An interlocutory appeal is simply an appeal made during a trial, which, in this case, is the proceedings by the SEC against Ripple, its CEO Brad Garlinghouse and executive chairman Christian Larsen.

Bill Hughes, a lawyer at blockchain firm ConsenSys, told Cointelegraph that the rejection of the SEC’s appeal was something he’d expected, explaining that it’s not typical for such an appeal to make it through during this part of a trial.

On the other hand, crypto lawyer Jeremey Hogan was more confident that the decision was a “disaster” for the SEC. Hughes, however, disagreed.

“The court says that [Torres’] ruling is limited to this case. Frankly, that’s fine for the SEC if they don’t mind one case not telling you very much about the next,” Hughes explained.

Similarly, Gabriel Shapiro, general counsel at Delphi Labs, warned crypto advocates to temper their excitement over the ruling, explaining that the decision wasn’t an all-out loss for the SEC.

In an Oct. 3 post on X (formerly Twitter), Shapiro said that while the SEC’s motion for an appeal had been denied in this instance, the SEC could still appeal the case later.

“It doesn’t mean the SEC ‘lost its appeal’… it means that if the SEC wants to appeal it has to appeal everything at once after the trial,” he said.

Still, as Scott Chamberlain, an entrepreneurial fellow at the ANU College of Law, explained, the decision may prove more significant for Ripple than others are willing to give credit for.

“Yes, the SEC can appeal later, but it is stuck with [a] shitty factual record that makes successful appeal much more difficult,” Chamberlain wrote.

Related: Ripple gets formal approval for Singapore payments license

Chamberlain added that any future appeal from the commission would most likely be heard in the Supreme Court as there are no major legal questions left to decide.
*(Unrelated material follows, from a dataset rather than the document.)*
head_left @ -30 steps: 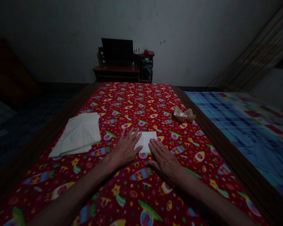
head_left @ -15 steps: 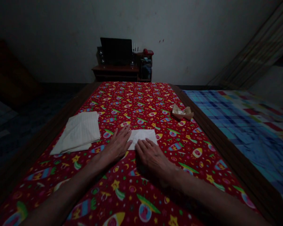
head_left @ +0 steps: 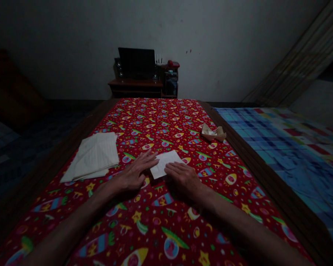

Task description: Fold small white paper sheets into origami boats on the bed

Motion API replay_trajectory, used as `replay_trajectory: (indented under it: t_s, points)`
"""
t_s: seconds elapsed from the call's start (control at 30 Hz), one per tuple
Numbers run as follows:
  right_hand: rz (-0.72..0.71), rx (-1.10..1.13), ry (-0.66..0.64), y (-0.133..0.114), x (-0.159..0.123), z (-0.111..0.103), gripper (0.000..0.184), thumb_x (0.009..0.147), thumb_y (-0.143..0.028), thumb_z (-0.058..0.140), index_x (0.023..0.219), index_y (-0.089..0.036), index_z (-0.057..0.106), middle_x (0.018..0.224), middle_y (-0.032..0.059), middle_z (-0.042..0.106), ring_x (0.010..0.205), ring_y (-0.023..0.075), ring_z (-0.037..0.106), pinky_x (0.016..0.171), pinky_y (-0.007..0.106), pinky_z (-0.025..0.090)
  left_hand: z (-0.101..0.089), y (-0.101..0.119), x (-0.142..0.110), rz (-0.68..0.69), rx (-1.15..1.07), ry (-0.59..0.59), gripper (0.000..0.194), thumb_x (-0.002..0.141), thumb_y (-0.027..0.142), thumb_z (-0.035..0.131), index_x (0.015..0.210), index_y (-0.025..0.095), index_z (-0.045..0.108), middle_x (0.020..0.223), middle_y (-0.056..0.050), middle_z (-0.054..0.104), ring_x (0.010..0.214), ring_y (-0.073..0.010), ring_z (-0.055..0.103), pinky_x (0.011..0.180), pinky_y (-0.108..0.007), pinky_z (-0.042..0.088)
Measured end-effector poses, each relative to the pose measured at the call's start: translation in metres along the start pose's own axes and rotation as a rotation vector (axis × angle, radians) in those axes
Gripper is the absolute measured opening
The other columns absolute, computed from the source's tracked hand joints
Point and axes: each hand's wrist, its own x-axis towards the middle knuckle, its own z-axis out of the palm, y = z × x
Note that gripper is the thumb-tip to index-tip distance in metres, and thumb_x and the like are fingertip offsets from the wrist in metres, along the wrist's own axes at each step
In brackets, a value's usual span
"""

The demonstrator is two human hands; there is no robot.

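A small folded white paper [head_left: 163,162] lies turned at an angle on the red patterned cloth [head_left: 166,122], between my two hands. The fingers of my left hand [head_left: 137,170] are stretched out, and their tips touch the paper's left edge. On the other side, my right hand [head_left: 184,177] has its fingers together over the right front edge of the sheet, with its thumb hidden below. Left of my hands rests a stack of white paper sheets [head_left: 93,157] with faint lines on them. A brown folded paper boat [head_left: 214,133] sits near the cloth's right edge.
Beyond the cloth, a low desk [head_left: 136,88] bears a dark monitor [head_left: 137,62], with speakers and a red telephone [head_left: 173,64] nearby. On the right lies a blue checked sheet [head_left: 266,147]. A brown border [head_left: 255,162] runs along the cloth's side.
The folded paper has turned from lying straight to lying at an angle. My right hand has shifted slightly right, and my left fingers have slid to the paper's left edge.
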Motion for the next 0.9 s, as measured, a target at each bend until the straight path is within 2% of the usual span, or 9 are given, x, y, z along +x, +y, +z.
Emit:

All that’s left is the “difficult but ultimately mundane task of applying known law to a complicated fact matrix that doesn’t support the SECs claim.”

“The law didn’t change. SEC failed to prove its case. Now it has to push shit uphill with a pointy stick if it wants to win.”

Ripple CEO Brad Garlinghouse also added his take to the mix, taking to social media to express his enthusiasm.

As set out in the most recent court order, the trial on the matter is currently scheduled for April 23, 2024. If the SEC wishes to lodge an appeal, it must do so after the trial has concluded.